[Task requirements]
Reproduce this listing in full.

[Data segment]
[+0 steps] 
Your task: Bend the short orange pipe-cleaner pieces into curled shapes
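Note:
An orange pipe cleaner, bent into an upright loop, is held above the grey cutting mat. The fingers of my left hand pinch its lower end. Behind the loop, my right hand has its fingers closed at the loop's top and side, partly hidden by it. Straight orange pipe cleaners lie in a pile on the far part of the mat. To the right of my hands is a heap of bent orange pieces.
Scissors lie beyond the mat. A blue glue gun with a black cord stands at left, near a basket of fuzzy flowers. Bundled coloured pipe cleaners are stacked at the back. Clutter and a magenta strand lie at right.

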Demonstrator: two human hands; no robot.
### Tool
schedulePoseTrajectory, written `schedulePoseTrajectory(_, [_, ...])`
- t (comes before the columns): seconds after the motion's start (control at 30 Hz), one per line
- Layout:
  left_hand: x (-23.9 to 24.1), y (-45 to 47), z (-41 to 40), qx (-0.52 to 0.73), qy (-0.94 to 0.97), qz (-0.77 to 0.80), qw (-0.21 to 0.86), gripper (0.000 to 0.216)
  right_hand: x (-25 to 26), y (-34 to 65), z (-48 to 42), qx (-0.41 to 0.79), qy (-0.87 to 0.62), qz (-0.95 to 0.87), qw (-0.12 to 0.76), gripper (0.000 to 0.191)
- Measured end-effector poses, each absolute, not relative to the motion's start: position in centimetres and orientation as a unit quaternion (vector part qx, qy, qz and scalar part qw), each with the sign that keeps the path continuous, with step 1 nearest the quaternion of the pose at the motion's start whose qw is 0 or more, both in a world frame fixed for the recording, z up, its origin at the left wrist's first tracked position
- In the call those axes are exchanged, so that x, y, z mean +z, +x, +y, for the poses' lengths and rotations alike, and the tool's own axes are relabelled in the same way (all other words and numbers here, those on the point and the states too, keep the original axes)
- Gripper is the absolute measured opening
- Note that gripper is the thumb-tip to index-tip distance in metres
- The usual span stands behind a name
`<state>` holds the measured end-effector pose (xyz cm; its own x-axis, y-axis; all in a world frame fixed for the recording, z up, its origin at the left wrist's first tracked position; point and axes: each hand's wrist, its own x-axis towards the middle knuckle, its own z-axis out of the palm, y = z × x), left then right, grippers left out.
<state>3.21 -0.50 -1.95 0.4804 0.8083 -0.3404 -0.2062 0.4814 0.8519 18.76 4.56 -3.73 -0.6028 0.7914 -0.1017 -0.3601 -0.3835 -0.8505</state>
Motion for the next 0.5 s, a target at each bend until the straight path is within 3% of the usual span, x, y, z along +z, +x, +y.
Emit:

[Task output]
[+0 steps] 
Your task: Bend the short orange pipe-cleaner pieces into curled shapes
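Note:
An orange pipe cleaner, bent into an upright loop, is held above the grey cutting mat. The fingers of my left hand pinch its lower end. Behind the loop, my right hand has its fingers closed at the loop's top and side, partly hidden by it. Straight orange pipe cleaners lie in a pile on the far part of the mat. To the right of my hands is a heap of bent orange pieces.
Scissors lie beyond the mat. A blue glue gun with a black cord stands at left, near a basket of fuzzy flowers. Bundled coloured pipe cleaners are stacked at the back. Clutter and a magenta strand lie at right.
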
Demonstrator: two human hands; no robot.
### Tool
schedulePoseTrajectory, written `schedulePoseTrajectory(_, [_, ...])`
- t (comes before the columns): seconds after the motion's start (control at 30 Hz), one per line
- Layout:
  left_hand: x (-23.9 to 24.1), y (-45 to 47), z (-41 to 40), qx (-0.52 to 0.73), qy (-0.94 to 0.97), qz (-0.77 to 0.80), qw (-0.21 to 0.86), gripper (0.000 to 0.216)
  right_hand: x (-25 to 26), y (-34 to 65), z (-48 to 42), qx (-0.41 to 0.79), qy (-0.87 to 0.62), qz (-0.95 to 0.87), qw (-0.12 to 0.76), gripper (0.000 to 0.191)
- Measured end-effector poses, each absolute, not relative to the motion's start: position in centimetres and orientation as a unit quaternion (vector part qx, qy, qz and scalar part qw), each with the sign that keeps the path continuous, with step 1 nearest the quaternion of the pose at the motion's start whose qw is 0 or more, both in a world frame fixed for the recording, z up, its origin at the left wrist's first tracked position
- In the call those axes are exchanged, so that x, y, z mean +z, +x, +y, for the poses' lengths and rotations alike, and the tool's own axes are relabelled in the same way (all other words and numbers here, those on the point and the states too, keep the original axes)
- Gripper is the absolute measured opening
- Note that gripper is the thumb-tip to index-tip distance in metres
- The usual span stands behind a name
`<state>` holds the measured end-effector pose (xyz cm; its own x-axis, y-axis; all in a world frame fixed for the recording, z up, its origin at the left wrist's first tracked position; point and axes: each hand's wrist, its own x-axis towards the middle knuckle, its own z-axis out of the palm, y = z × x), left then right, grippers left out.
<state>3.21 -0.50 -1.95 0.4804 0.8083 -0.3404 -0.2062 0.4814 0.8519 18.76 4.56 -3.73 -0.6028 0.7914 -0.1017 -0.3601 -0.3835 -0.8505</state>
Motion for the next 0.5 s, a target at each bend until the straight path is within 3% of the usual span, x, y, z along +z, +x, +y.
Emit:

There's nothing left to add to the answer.